-- ACTION ITEM --
Copy out exactly each line from the line with "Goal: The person" through the last line of the material below.
________
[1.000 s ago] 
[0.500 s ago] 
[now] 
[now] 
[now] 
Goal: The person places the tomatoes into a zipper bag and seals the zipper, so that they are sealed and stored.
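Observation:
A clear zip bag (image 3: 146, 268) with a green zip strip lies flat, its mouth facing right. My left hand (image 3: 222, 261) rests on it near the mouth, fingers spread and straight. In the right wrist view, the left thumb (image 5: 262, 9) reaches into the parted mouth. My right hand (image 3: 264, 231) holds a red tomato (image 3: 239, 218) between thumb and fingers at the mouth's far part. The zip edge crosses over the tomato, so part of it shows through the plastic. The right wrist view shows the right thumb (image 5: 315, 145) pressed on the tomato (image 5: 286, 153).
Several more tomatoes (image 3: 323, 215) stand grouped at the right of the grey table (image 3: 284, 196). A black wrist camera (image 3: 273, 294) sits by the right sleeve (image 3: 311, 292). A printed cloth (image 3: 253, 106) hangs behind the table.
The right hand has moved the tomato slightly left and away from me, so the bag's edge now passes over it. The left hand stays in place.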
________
-- ANSWER TO THE EXERCISE --
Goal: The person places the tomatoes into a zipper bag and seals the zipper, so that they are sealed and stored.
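Observation:
A clear zip bag (image 3: 146, 268) with a green zip strip lies flat, its mouth facing right. My left hand (image 3: 222, 261) rests on it near the mouth, fingers spread and straight. In the right wrist view, the left thumb (image 5: 262, 9) reaches into the parted mouth. My right hand (image 3: 264, 231) holds a red tomato (image 3: 239, 218) between thumb and fingers at the mouth's far part. The zip edge crosses over the tomato, so part of it shows through the plastic. The right wrist view shows the right thumb (image 5: 315, 145) pressed on the tomato (image 5: 286, 153).
Several more tomatoes (image 3: 323, 215) stand grouped at the right of the grey table (image 3: 284, 196). A black wrist camera (image 3: 273, 294) sits by the right sleeve (image 3: 311, 292). A printed cloth (image 3: 253, 106) hangs behind the table.
The right hand has moved the tomato slightly left and away from me, so the bag's edge now passes over it. The left hand stays in place.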

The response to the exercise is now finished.